THE PROBLEM:
Each line below needs to be duplicated without alteration.

INFORMATION SUPPLIED:
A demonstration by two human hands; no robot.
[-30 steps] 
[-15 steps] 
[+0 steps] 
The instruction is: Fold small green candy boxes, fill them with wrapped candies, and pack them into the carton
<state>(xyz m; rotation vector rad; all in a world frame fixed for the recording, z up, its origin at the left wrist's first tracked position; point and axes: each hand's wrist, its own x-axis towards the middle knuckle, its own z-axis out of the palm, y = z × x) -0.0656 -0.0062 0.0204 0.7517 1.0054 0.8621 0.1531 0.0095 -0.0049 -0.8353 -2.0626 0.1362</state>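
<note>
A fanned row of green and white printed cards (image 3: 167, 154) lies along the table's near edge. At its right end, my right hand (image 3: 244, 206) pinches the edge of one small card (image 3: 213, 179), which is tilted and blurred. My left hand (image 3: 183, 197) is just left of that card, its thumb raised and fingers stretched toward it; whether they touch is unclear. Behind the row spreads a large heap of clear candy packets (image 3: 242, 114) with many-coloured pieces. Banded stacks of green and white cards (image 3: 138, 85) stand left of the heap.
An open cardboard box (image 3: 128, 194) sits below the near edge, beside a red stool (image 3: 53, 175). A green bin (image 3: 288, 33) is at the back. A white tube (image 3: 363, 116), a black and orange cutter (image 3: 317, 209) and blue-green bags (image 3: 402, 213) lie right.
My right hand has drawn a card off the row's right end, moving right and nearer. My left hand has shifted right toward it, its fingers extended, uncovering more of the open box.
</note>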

RESULT OF THIS TASK:
A demonstration by two human hands; no robot.
[-30 steps] 
[-15 steps] 
[+0 steps] 
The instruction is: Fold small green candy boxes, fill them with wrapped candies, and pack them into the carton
<state>(xyz m; rotation vector rad; all in a world frame fixed for the recording, z up, its origin at the left wrist's first tracked position; point and axes: each hand's wrist, its own x-axis towards the middle knuckle, its own z-axis out of the palm, y = z × x) -0.0656 -0.0062 0.0204 0.7517 1.0054 0.8621 0.1531 0.0095 -0.0049 -0.8353 -2.0626 0.1362</state>
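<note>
A fanned row of green and white printed cards (image 3: 167, 154) lies along the table's near edge. At its right end, my right hand (image 3: 244, 206) pinches the edge of one small card (image 3: 213, 179), which is tilted and blurred. My left hand (image 3: 183, 197) is just left of that card, its thumb raised and fingers stretched toward it; whether they touch is unclear. Behind the row spreads a large heap of clear candy packets (image 3: 242, 114) with many-coloured pieces. Banded stacks of green and white cards (image 3: 138, 85) stand left of the heap.
An open cardboard box (image 3: 128, 194) sits below the near edge, beside a red stool (image 3: 53, 175). A green bin (image 3: 288, 33) is at the back. A white tube (image 3: 363, 116), a black and orange cutter (image 3: 317, 209) and blue-green bags (image 3: 402, 213) lie right.
My right hand has drawn a card off the row's right end, moving right and nearer. My left hand has shifted right toward it, its fingers extended, uncovering more of the open box.
</note>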

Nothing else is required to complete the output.